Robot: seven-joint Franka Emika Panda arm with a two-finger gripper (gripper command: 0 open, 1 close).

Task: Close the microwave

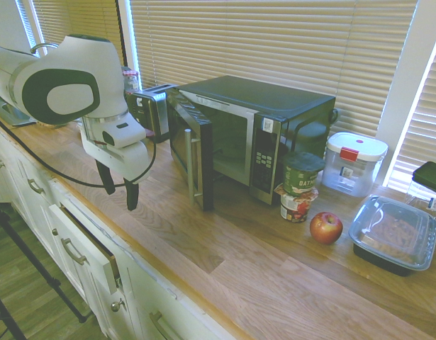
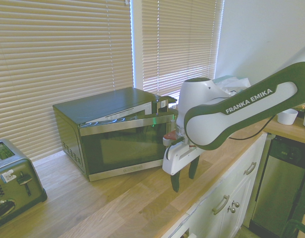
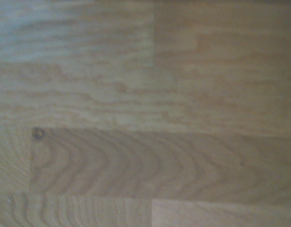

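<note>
The microwave (image 1: 274, 106), door (image 1: 191, 156) ajar, stands at the counter's (image 1: 225, 262) back edge, by the blinds (image 1: 274, 57). The gripper (image 1: 120, 198) hangs above the counter's front edge, fingers parted, grasping nothing, apart from the door.

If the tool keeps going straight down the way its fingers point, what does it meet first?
Likely the wooden countertop, near its front edge; exact depth below is unclear.
</note>
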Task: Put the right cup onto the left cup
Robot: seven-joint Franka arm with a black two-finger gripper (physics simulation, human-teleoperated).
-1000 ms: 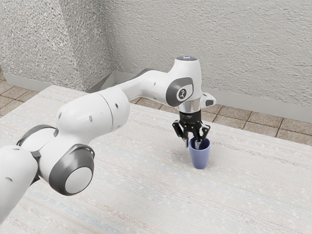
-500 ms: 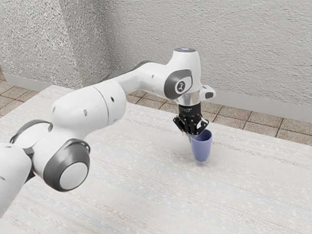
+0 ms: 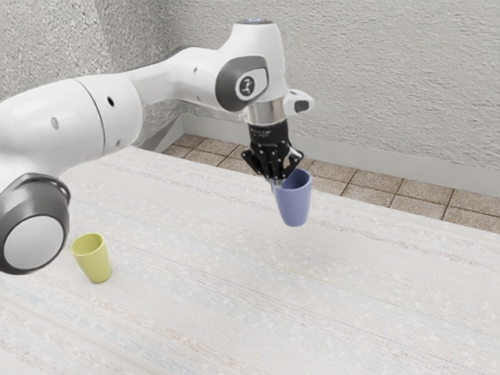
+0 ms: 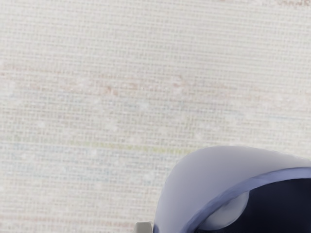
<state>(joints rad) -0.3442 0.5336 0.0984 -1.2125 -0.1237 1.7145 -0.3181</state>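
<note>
My gripper (image 3: 278, 181) is shut on the near-left wall of the blue cup (image 3: 294, 205), pinching it at the rim, and the cup hangs above the table, mouth up and slightly tilted. In the wrist view the blue cup (image 4: 214, 167) shows its rim and dark inside, and a small grey fingertip (image 4: 144, 227) is against its outer wall. A yellow cup (image 3: 96, 262) stands upright on the table toward the exterior view's left, well apart from my gripper and below the arm.
The pale, woven-looking table (image 3: 234, 312) stretches under the arm and both cups. Beyond its far edge lie brown floor tiles (image 3: 375, 187) and a rough grey wall (image 3: 406, 86).
The blue cup has risen off the table with my gripper, and both have moved toward the exterior view's left. The arm has lifted and swung, uncovering the yellow cup.
</note>
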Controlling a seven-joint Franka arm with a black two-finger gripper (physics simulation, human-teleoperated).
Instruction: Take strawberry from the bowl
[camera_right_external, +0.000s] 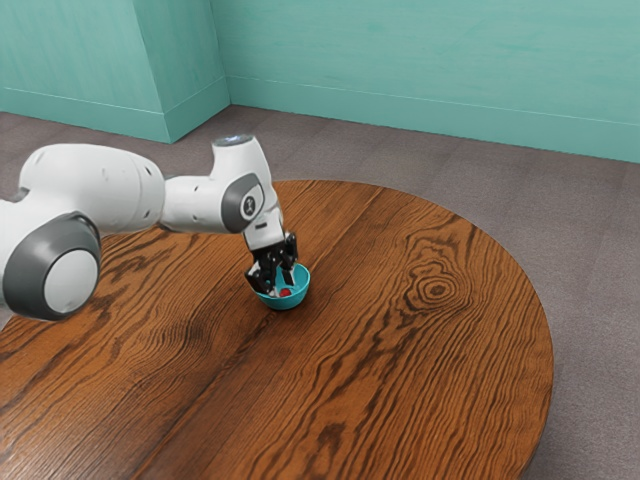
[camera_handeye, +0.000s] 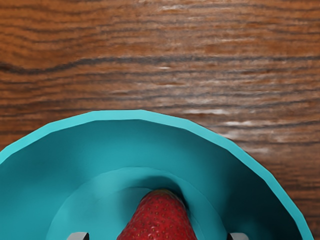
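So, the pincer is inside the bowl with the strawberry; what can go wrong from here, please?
The open pincer has a gap on each side of the strawberry; closing unevenly might roll the strawberry away. The pincer reaches down inside the bowl, so it could catch the wall and tip it.

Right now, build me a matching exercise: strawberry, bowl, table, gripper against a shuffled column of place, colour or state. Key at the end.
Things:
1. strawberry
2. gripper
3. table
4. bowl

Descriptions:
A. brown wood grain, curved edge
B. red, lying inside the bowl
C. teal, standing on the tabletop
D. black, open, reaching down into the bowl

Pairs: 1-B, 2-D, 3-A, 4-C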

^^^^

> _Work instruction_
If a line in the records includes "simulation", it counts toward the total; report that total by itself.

> _Your response_
2